Qu’avons-nous à dire aux fantômes
Qui nous visitent depuis six ans ?
Depuis six ans nous répétons les mêmes mots
De fêlure et d’angoisse,
Nous psalmodions les mêmes récitatifs
En espérant que reviennent nos disparus
Avec les gerbes de la récolte de l’espoir.
Nous qui semons dans les larmes
Depuis la nuit des temps,
Nous sommes la multitude perdue
Dans la géographie de l’absurde,
Nos cris sont des corps mutilés
Dans le vide de l’histoire.
Le monde s’est penché sur notre douleur
Le temps d’une stupeur ou d’une humanité,
Puis nous a laissés dans l’abîme angoissant de l’oubli.

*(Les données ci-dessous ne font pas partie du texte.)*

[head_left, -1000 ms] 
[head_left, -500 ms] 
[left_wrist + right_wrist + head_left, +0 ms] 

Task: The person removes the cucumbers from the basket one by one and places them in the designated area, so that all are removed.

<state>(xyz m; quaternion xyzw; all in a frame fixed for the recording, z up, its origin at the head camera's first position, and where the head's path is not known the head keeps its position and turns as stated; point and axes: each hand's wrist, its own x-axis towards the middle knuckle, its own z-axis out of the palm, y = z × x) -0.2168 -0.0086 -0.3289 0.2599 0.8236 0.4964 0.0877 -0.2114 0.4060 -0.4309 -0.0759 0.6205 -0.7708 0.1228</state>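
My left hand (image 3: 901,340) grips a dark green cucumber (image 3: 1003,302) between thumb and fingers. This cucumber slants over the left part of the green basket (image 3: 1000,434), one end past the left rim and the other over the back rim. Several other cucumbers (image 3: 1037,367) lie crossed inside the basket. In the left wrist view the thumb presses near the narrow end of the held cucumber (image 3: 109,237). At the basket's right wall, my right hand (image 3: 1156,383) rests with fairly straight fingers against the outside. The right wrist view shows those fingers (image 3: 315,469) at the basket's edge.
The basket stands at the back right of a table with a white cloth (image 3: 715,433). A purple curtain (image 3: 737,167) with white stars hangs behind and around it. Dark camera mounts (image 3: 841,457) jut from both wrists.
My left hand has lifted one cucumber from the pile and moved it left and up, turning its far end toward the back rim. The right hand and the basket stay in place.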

Nous n’avons rien oublié :
Notre mémoire est un long tunnel où déambule
Un peuple fragmenté dans sa propre solitude.
Pourtant,
Nous poursuivons notre marche vers le rêve
Avec la posture altière de nos palmiers,
Défiant la tristesse et la désespérance,
Bravant la mort jusqu’à la déraison.
Depuis six ans nous errons dans l’absence,
Tourbillon d’écume sur le rivage de la folie,
En quête de la vie,
Car nous savons qu’entre la douleur et le chant,
Le temps viendra
Où toute chose,
Où toute nuit,
Où tout être
Entrera dans la lumière
Pour l’avènement d’un jour de résurrection.